Anyways, back on topic. In Javascript, bytes are often represented by [Uint8Array](https://developer.mozilla.org/en-US/docs/Web/JavaScript/Reference/Global_Objects/Uint8Array), which are shockingly an array of Uint8s. What are Uint8s? Uint means "unsigned integer", or basically a non-negative whole number. The 8 stands for the 8 bits, so a Uint8 is an array of one byte unsigned integers^\[2\]^. Basically, it's a way to represent bytes in Javascript by storing in as an array of decimal numbers from 0-255.

## Converting Bytes to Hexadecimal

```js

function uint8_to_hex(uint8) {

  const hex_chars = ['0', '1', '2', '3', '4', '5', '6', '7', '8', '9', 'A', 'B', 'C', 'D', 'E', 'F'];

  let hex = "";

  for (let i=0; i < uint8.length; i++) {

    hex += hex_chars[Math.floor(uint8[i]/16)];

    hex += hex_chars[uint8[i] % 16];

  }

  return hex;

}

```

The loop iterates through through the `Uint8Array`, first dividing it by 16 and rounding down, to find the first hex character.
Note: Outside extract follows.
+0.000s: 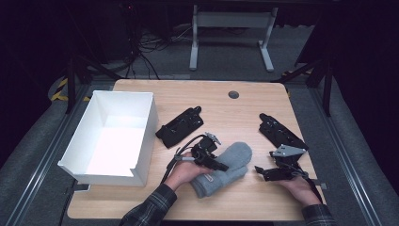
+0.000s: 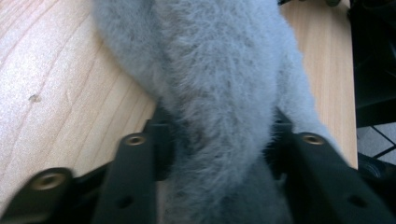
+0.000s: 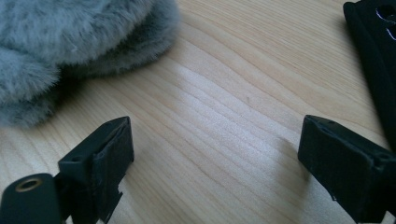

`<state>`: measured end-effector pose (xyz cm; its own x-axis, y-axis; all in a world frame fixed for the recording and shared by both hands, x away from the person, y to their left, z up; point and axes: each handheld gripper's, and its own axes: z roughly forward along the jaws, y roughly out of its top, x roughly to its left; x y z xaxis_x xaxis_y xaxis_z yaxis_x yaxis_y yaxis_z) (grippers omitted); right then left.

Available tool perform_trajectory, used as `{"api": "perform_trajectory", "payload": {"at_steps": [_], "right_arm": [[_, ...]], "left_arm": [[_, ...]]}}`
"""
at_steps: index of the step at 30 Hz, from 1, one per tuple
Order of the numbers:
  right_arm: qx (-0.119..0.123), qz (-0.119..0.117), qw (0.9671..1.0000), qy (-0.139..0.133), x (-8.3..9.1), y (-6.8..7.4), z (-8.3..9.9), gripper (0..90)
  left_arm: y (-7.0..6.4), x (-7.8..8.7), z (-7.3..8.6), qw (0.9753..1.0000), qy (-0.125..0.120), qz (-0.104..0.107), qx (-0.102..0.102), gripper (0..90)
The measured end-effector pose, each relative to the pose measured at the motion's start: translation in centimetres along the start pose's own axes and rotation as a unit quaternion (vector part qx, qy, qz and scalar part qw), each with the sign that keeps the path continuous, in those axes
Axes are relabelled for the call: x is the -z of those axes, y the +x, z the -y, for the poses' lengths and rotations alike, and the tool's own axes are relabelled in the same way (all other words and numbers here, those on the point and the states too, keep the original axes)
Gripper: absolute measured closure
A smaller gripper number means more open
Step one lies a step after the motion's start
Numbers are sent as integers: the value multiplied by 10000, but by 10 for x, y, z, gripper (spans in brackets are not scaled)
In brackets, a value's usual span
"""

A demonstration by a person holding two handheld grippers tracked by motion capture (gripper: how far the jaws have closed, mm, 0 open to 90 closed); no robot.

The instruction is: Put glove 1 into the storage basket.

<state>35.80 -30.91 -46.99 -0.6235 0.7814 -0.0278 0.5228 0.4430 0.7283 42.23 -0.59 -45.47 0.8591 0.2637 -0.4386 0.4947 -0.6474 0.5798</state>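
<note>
Table [image 1: 263, 101]: I log my left gripper [image 2: 217, 140] clamped on grey mittens [image 1: 226, 167] (fluffy pair); right gripper [image 3: 215, 154] wide open, empty, beside them.

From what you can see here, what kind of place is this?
Probably a lab or recording workshop: a bare wooden table on a carpeted floor, loose cables behind it, and a person working a hand-held gripper on grey mittens beside a white box.

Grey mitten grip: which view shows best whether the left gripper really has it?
The left gripper view: the grey mitten sits pinched between both jaws. The high view shows the left gripper over the mitten's middle. The right gripper view catches just its fuzzy edge.
</note>
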Motion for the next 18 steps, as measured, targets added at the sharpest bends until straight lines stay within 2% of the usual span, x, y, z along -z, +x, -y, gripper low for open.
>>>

Then, it divides by 16 and takes the remainder for the second hex character.

## Converting Hexadecimal to Bytes

```js

function hex_to_uint8(hex) {

  const hex_chars = ['0', '1', '2', '3', '4', '5', '6', '7', '8', '9', 'A', 'B', 'C', 'D', 'E', 'F'];

  hex = hex.toUpperCase();

  let uint8 = new Uint8Array(Math.floor(hex.length/2));

  for (let i=0; i < Math.floor(hex.length/2); i++) {

    uint8[i] = hex_chars.indexOf(hex[i*2])*16;

    uint8[i] += hex_chars.indexOf(hex[i*2+1]);

  }

  return uint8;

}

```

Here, we determine how many whole bytes^\[4\]^ are in the hex string, by diving it by two. We then loop that many times, each time convering the two hex characters into a number by finding the value of the first hex character (`indexOf`), multiplying it by 16, then finding the value of the second of the second hex character, and adding it.

By the way, doing, for example, `new Uint8Array(5)`, will initialize an `Uint8Array` of all 0s, of length 5.

This function, as written, isn't designed to take in invalid input, so make sure to validate any inputs. In fact, I would encourage you to go and write your own conversion functions, instead of copy pasting these examples. You'll (hopefully) understand the concepts much faster that way.

===

- \[0\]: ±50 thousand lines (estimating skills are not my strong suit).

- \[1\]: [my 6000 lines of unfinished code in one horrific file](https://github.com/jetstream0/Muskets-and-Bayonets/blob/main/script.js).

- \[2\]: Signed integers have "signs", ie, they can represent negative numbers.

- \[3\]: In case you were wondering, I do write the `hex_chars` array out every time... slightly painful, but it's too much work to copy paste it from somewhere

- \[4\]: Note that the `Math.floor` means that this function only works with an even hex string length, since an odd hex string length would mean there's half of a byte (aka a nybble) being used, which is rare-ish.